In the 1995 Options 2000 film “Islands on the Edge of Time,” Julita Tellei speaks about the kind of economic development that we want or should aspire to have: “If we develop and we use what the economists use to measure so-called development in terms of per-capita income,” we might still be missing too much. “…[I]f, 10 years from now we have doubled per-capita income for Palau, on paper, at least, this will look healthy, but you go around and you find 10 begging people, that’s not development to me.”

In her measured analysis of the fundamental goals of economic development, Julita was prophetic. Today, in November 2009, especially in the United States, we have seen an ironic twist of fate. American measures of economic performance record high levels of economic output, that is, increased economic profiteering. However, this prosperity largely benefits elite corporations and narrow sectors of the American population who are fortunate enough to be enjoying this rising affluence. This is happening at a time of huge increases in home foreclosures, rising levels of unemployment marked by concomitant emergence of homeless communities around the USA, among endless indicators of just how poor the regular American has become!

I wonder if Julita Tellei went to sleep one day in 1995 and dreamed of just such a time not only in America but around the world as well, nearly 15 years into the future. I venture a guess that should Julita and her female colleagues were to lead Belau, we would no doubt witness a fresh and qualitative shift in the political and economic direction that Belau is taking.
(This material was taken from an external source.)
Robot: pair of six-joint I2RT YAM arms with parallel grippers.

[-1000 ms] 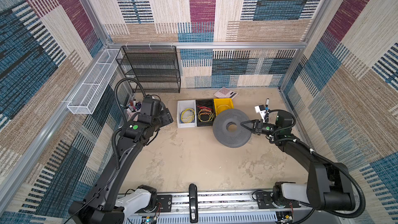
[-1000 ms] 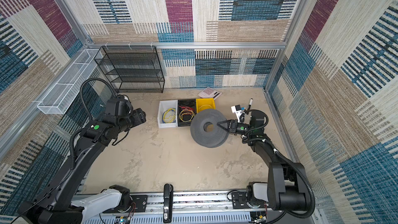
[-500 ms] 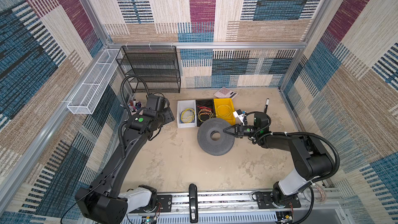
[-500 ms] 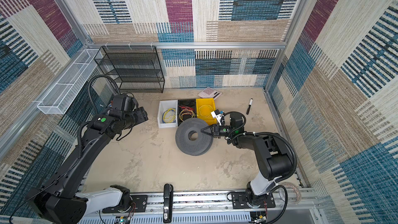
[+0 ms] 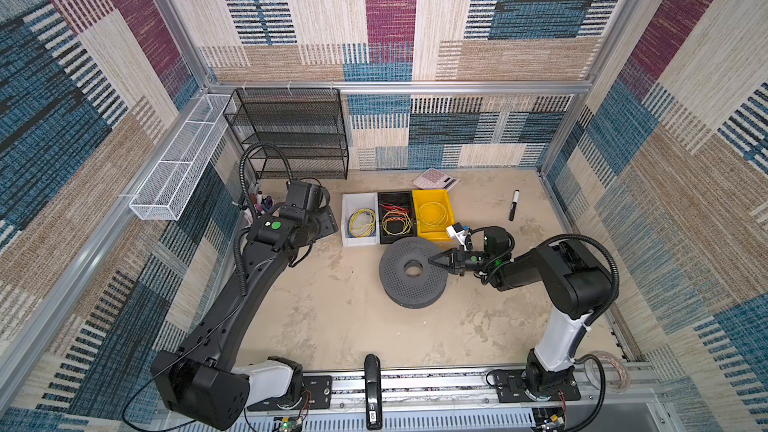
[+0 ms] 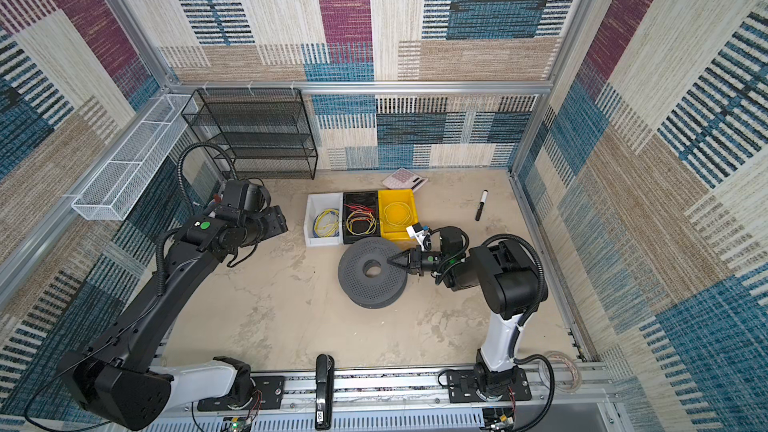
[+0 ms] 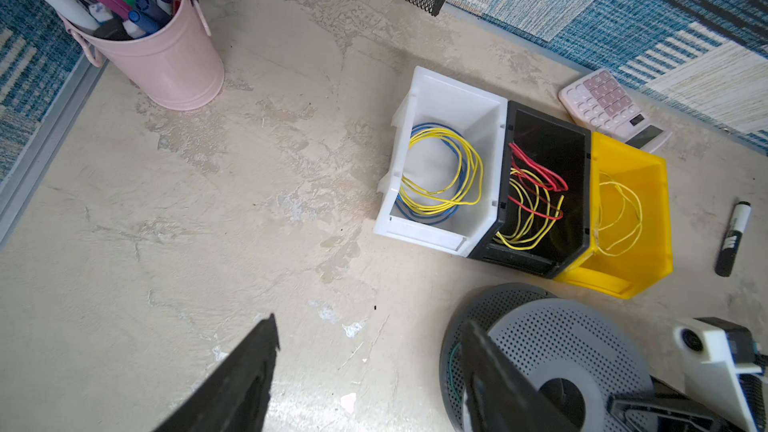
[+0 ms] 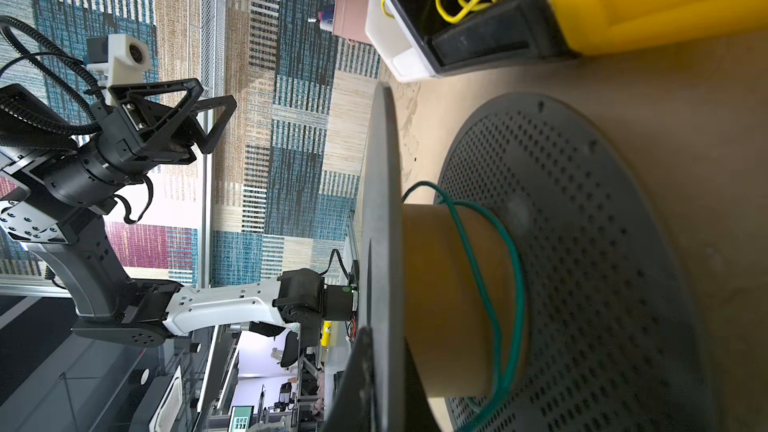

Again, our very same culture placed women and their leadership, perhaps because of their intuition and acumen, at the forefront of our cultural ideas about how society was to be governed. Our culture never ceases to amaze us with the depth of its intuition, balanced views of gender equality, and even a progressive environmental stewardship, the very essence of responsibility that inspired our national consciousness and helped give birth to our republic as a nuclear-free nation.

Economic development will continue; it is vital to our continued development as an island nation and will be our savior as far as material comforts go. However, parts of the way it is pursued need constant vigilance and careful analysis into the way we manage it with the view toward addressing the gaps that naturally occur between the “haves” and the “have-nots.” Belau culture figure prominently in that process of development and constant material acquisition. We retain various distributive and re-distributive mechanisms for sharing wealth and resources in our cultural and traditional practices for a reason. They help to level the playing field for all Belau peoples. They are an institutionalized mark of our compassion and further indication of our admirable attention to “the least of these” amongst us. Thus, what we need desperately are smart economists who are also trained to understand Belau culture and its role in contemporary economic development. We need to better understand what the mechanisms are for distributing resources and wealth in our society and create development that respond to those cultural factors.

It is both our challenge and our moral responsibility to ensure that opportunities for huge gaps in wealth and poverty are minimized. Public policy-making, of course, is a complex arena but it need not be relegated to politicians only. It is too important. Each Belau person has a stake in ensuring that Belau remains a place where both fairness and justice operate hand in hand with our borrowed Capitalist ethos. There is an underlying philosophy of community-building, collective responsibility, and social organization inherent in Belau culture. We need to understand it better, for our own good.